SCOTTISH Rugby chief executive Mark Dodson has called for consistency from the game’s governing body after confirming he was appealling the three-match bans handed out to Jonny Gray and Ross Ford by World Rugby.
The Scots are contesting the length of the ban rather than the judgment itself which suggests the best they can hope for is a reduction in suspension to one week, which would allow one or both of the players to be available for the World Cup semi-final should Scotland defeat Australia in Sunday’s quarter-final at Twickenham.
The mood in the camp is downbeat, however. Coach Vern Cotter is resigned to facing the Wallabies with just two recognised locks in his 23-strong matchday squad, with fingers crossed that both Richie Gray and Tim Swinson go the distance if needs be.
Jonny Gray and Ford were banned following an incident at a breakdown in Saturday’s Pool B clash with Samoa in which their flanker, Jack Lam, landed awkwardly. The case came to light following the intervention of the Independent Citing Commissioner and subsequent ruling by the Judicial Officer, Christopher Quinlan QC.
Dodson said: “We hold Ross and Jonny in very high regard and as a result will be launching a robus appeal to challenge their suspensions, which we feel are unduly harsh.
“I have raised their case with [World Rugby chief executive] Brett Gosper and asked for consistency in how such incidents are punished.
“It is clear other Unions are also seeking better clarity on the use of citing and the interpretation of how key areas ofthe game are scrutinised and the subsequent levels of punishment set.”
The SRU also stressed that “both players have exemplary records” and that “their actions had no malice or harmful intention”.
“Ross and Jonny have both expressed their surprise and disappointment at the three-week suspension which has been handed down,” the statement added.
The full transcription of the original hearing was made available online and highlighted the deep-rooted problems which blight this World Cup, namely that a QC can ignore the opinion of a highly regarded, top-flight international referee of many years standing such as Jaco Peyper, who gave his testimony to the hearing by telephone.
Pyper stated: “I can confirm I indeed saw the incident live referred to in the citing complaint. Samoa No 7 found himself in position competing for the ball with his head below his hips already.
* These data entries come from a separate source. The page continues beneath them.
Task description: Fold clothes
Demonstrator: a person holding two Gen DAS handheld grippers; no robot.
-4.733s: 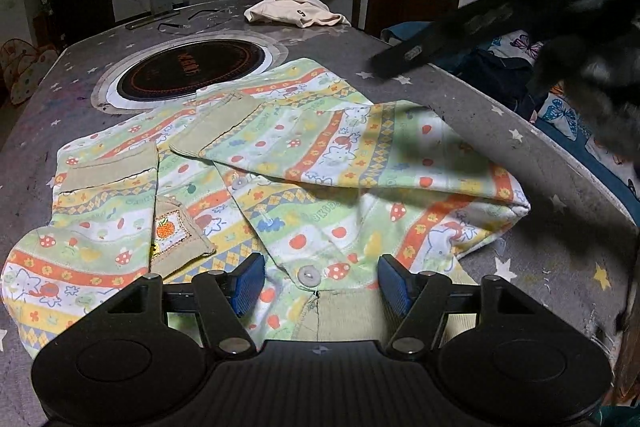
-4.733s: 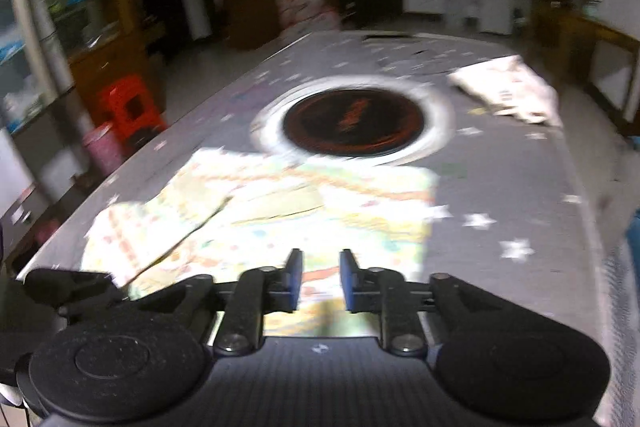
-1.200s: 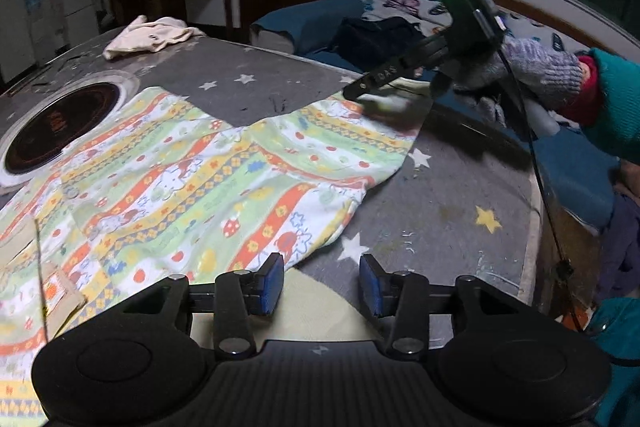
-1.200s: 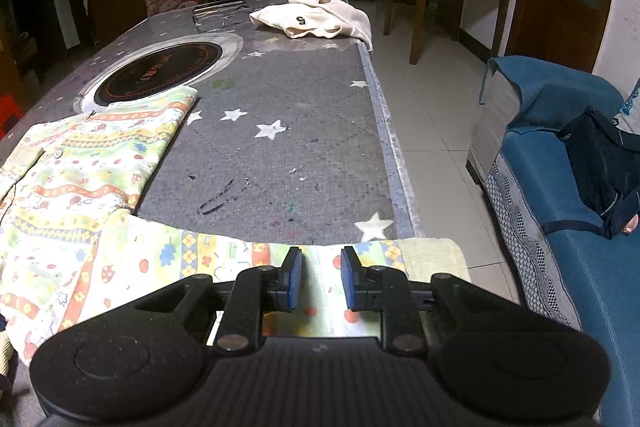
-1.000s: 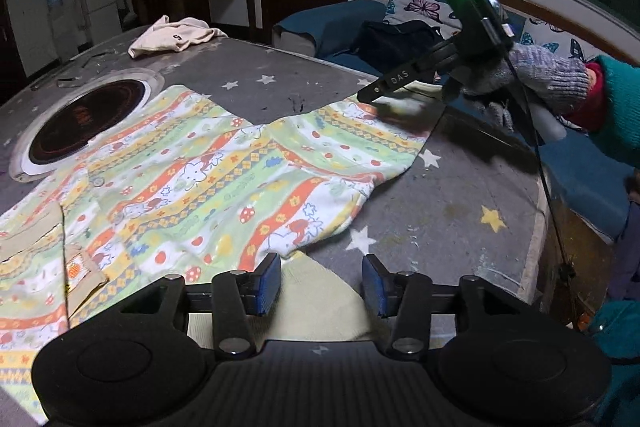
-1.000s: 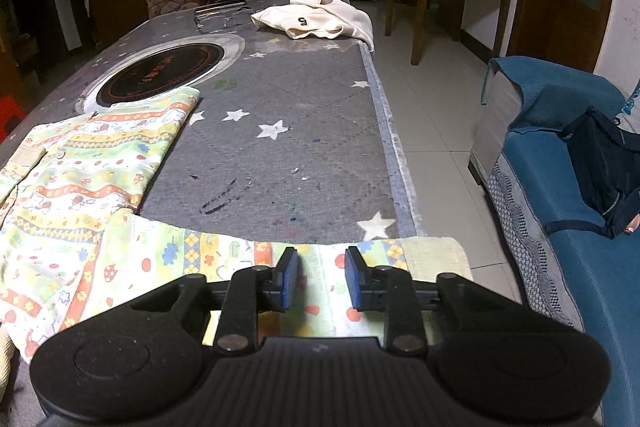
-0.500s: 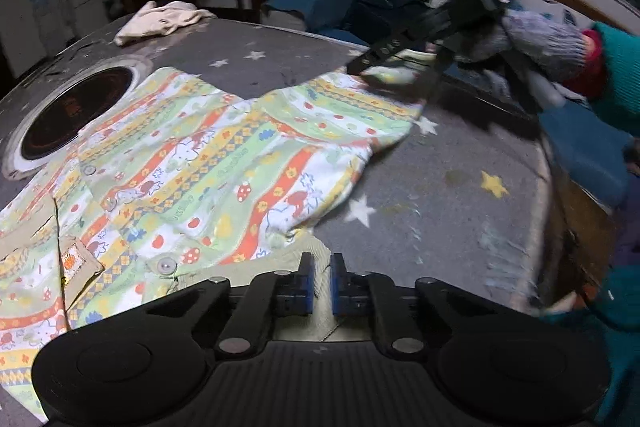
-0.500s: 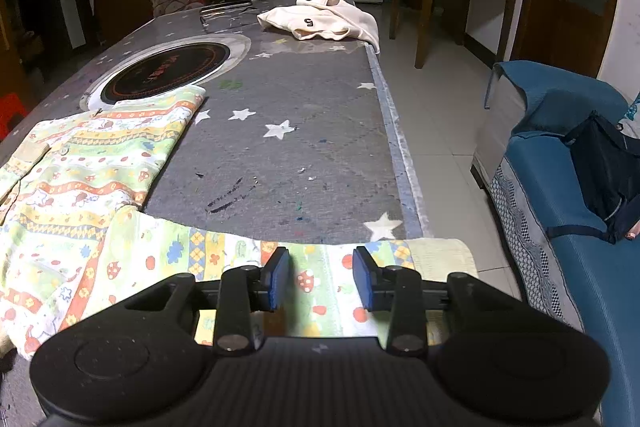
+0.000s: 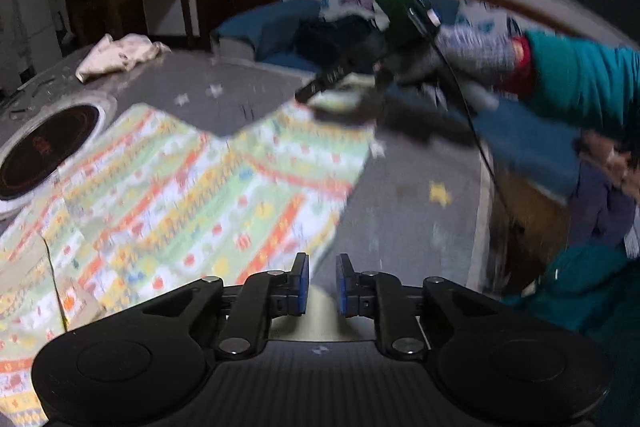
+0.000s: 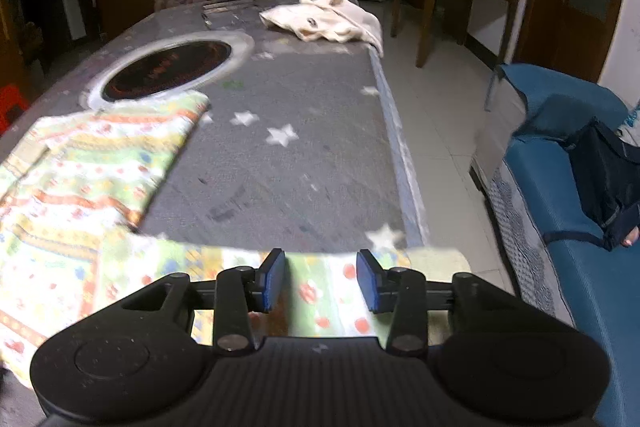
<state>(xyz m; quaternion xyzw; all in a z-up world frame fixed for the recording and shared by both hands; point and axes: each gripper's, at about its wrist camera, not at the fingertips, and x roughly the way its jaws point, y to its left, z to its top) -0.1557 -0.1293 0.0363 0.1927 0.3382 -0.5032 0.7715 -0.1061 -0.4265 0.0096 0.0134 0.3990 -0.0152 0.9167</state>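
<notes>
**A:** Left wrist view: what is the near gripper doing?

**B:** The left gripper (image 9: 319,283) sits at the near edge of the patterned shirt (image 9: 192,195), which lies spread on the grey starred table (image 9: 404,223). Its fingers are nearly together and easing apart, with a pale plain hem (image 9: 318,315) running between them. The frame is blurred, so I cannot say for sure that the pads press on it.

**A:** And the other one?

**B:** The right gripper (image 10: 321,279) is over the sleeve (image 10: 320,291), which stretches right toward the table's edge. Its jaws are spreading, the cloth between them but untouched.

**A:** How to do this step well?

**B:** I would judge that each gripper should take a firm pinch of one layer, lift both ends evenly, and lay the sleeve across the body without dragging the rest. A cream garment (image 10: 328,17) lies at the far end, well apart.
</notes>
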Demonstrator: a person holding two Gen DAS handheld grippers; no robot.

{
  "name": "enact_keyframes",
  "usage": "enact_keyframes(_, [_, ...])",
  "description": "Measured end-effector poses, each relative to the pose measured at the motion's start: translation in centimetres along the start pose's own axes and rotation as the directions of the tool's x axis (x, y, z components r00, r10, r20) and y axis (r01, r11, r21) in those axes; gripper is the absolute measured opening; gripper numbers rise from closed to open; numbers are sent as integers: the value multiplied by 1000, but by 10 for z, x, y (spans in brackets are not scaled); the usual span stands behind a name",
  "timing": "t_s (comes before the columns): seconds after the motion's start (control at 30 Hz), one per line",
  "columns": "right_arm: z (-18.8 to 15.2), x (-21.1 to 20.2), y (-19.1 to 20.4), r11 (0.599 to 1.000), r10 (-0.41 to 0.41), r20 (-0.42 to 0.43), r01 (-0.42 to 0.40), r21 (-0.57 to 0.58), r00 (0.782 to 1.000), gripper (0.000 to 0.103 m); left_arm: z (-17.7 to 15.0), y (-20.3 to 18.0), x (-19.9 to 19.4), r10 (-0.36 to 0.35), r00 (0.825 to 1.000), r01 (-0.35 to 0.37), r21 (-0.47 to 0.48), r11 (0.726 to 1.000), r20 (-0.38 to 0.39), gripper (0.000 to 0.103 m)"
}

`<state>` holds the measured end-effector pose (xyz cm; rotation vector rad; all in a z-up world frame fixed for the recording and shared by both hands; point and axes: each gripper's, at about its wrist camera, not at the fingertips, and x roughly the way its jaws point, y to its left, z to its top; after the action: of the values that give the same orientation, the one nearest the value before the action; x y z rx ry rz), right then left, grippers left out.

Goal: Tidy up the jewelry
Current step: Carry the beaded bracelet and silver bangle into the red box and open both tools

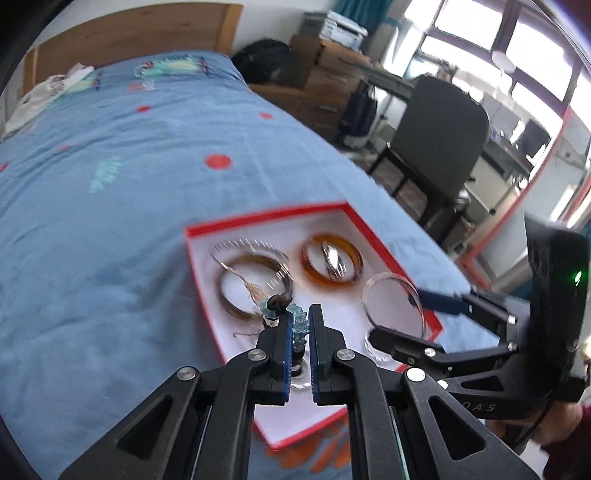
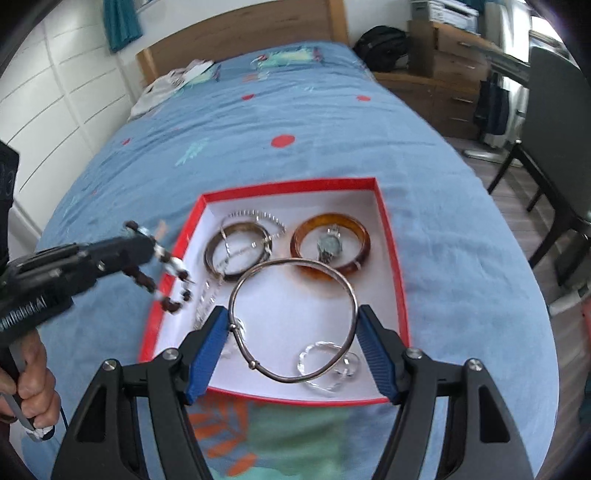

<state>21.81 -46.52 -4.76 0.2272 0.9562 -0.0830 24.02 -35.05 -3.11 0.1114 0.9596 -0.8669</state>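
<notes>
A: Nearest the lens, low in the left wrist view, the left claw [image 1: 298, 325] is nipped shut on a bead bracelet [image 1: 300, 326], pale blue and dark beads hanging over the red box [image 1: 266, 216].

B: And the right claw [image 2: 291, 325]?

A: Spread wide but loaded: its blue fingers [image 2: 207, 350] press the outer edges of a thin metal bangle [image 2: 291, 319], held above the box's lower centre.

B: So the step is placing?

A: I'd judge so. Next, each piece wants lowering onto bare white floor, clear of the amber bangle [image 2: 330, 245] with the watch [image 2: 330, 245] inside it at upper right.

B: Surroundings?

A: A blue bedspread [image 2: 295, 122]; wooden headboard [image 2: 240, 26] top centre, chair [image 2: 554, 122] at right.
</notes>
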Motion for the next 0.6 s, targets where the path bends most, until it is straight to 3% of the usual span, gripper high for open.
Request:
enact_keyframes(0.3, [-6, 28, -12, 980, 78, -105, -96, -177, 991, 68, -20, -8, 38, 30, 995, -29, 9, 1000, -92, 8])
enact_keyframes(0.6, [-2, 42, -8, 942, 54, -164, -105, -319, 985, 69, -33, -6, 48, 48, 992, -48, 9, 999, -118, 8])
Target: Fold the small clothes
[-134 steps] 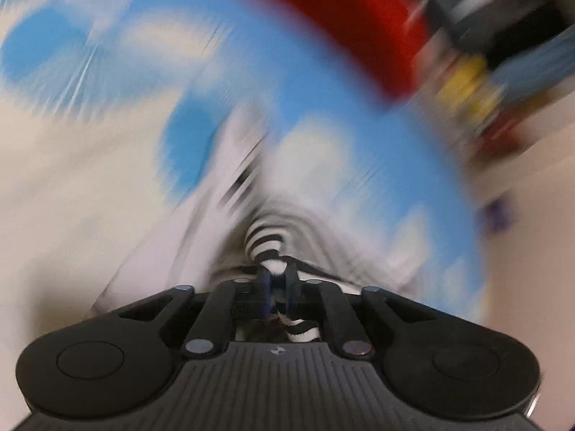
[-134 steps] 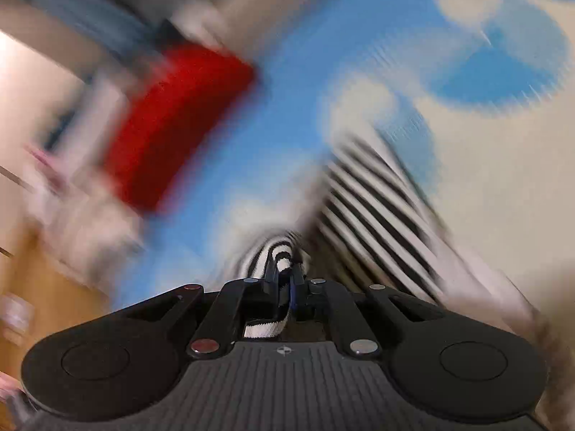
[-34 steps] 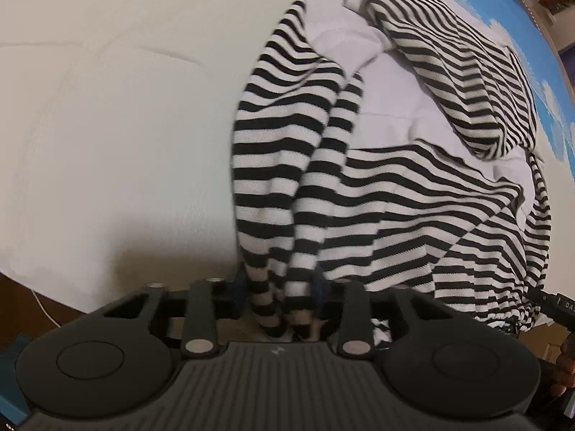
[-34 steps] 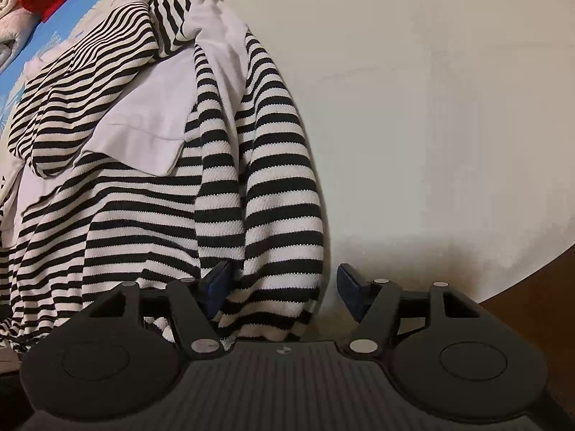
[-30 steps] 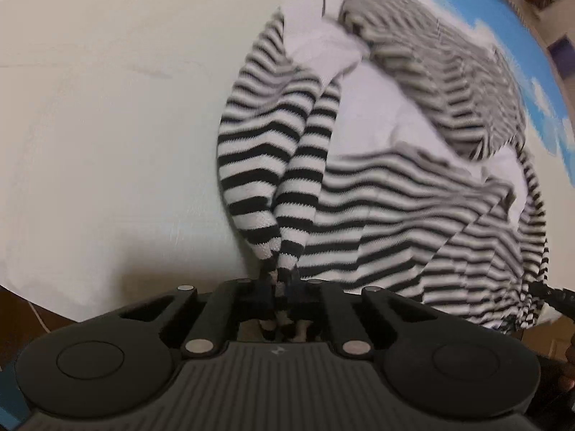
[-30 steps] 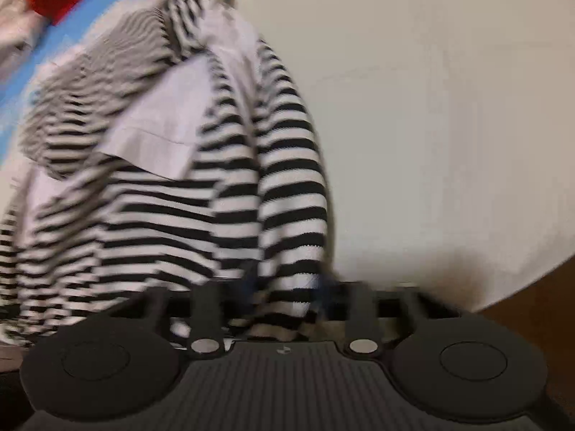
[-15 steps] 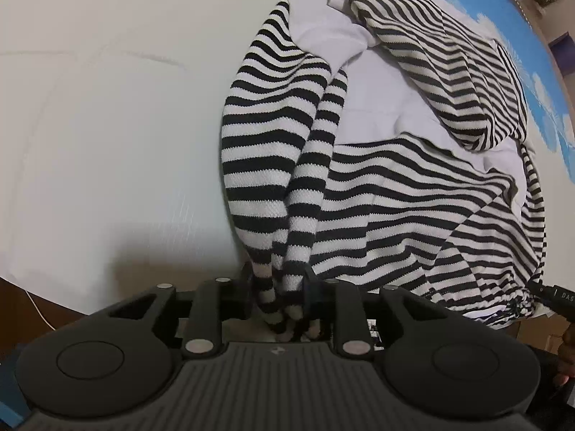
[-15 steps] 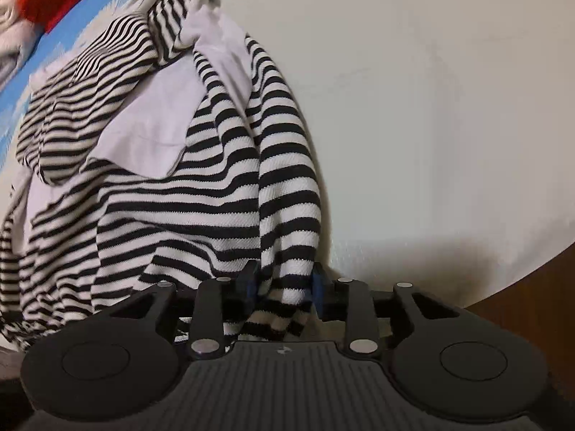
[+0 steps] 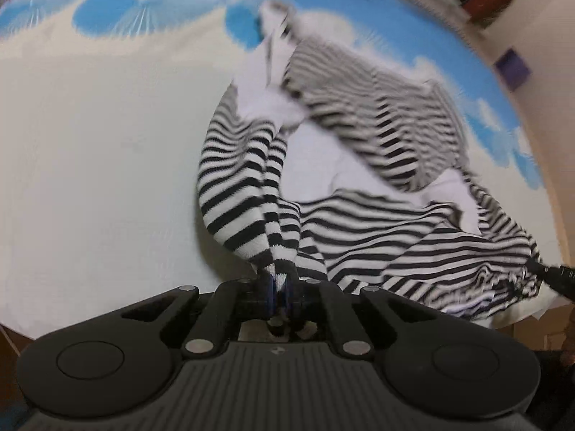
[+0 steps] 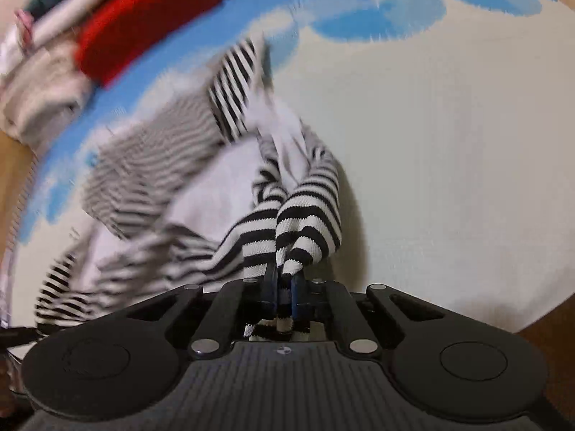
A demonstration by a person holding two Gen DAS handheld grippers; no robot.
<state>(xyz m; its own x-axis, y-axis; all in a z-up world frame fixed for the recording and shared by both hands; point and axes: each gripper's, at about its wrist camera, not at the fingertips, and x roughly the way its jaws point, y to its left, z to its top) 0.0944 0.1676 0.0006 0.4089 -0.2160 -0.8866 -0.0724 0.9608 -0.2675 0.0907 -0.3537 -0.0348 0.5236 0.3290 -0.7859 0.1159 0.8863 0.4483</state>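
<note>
Striped top (image 9: 377,194) lies crumpled on a pale sheet (image 9: 90,165) with a blue-and-white cloud print, its near hem bunched toward both cameras and its far part blurred.

On the left, the left tongs (image 9: 281,289) are pinched tight on a gathered corner of the hem, the cloth drawn into a narrow rope between the pads. White lining shows in the middle of the top, so it is not lying flat.

On the right, the right tongs (image 10: 284,292) are likewise clamped on the other hem corner, striped cloth poking out behind the pads. A red cloth (image 10: 143,14) and other laundry lie well apart at the far edge.

The step in hand looks like lifting the hem to spread or fold the top. To do it well, both grips should rise together and draw apart until the hem is taut, so the bunched folds fall out. Carrying the hem evenly toward the far end, level and without twisting, should keep the fold straight. A slack or lopsided pull would likely trap the lining in creases.
</note>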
The Scotland arriving players, Scotland 5 and 2 in an attempt to remove the threat to possession as per normal and in the dynamics lifted Samoa 7’s legs and he tumbled over, However the player supported on his hands through out. After our internal performance review process I am satisfied that that I dealt with the incident appropriately.”
Peyper awarded Samoa a penalty because a Scottish player was holding on to the ball and he didn’t speak to either Ford or Gray about the incident involving Lam.
The QC, Quinlan, stated that the last line of Peyper’s testimony was inadmissible because it was opinion and the referee could only contribute fact and, as such, he ignored it.
In a witness statement Lam stated that he had no particular recollection of the incident and he was not injured during it.
At just 21, Gray will, hopefully, have a good few opportunities in front of him, but Ford will be 35 when the 2019 Rugby World Cup takes place in Japan and this is probably his last kick at the ball.
Brett Gosper, the chief executive of World Rugby, tweeted yesterday: “We will review all aspects of #RWC2015 (disciplinary included) post comp. Always open to and seeking improvement.”
That will be too late to help either Scot.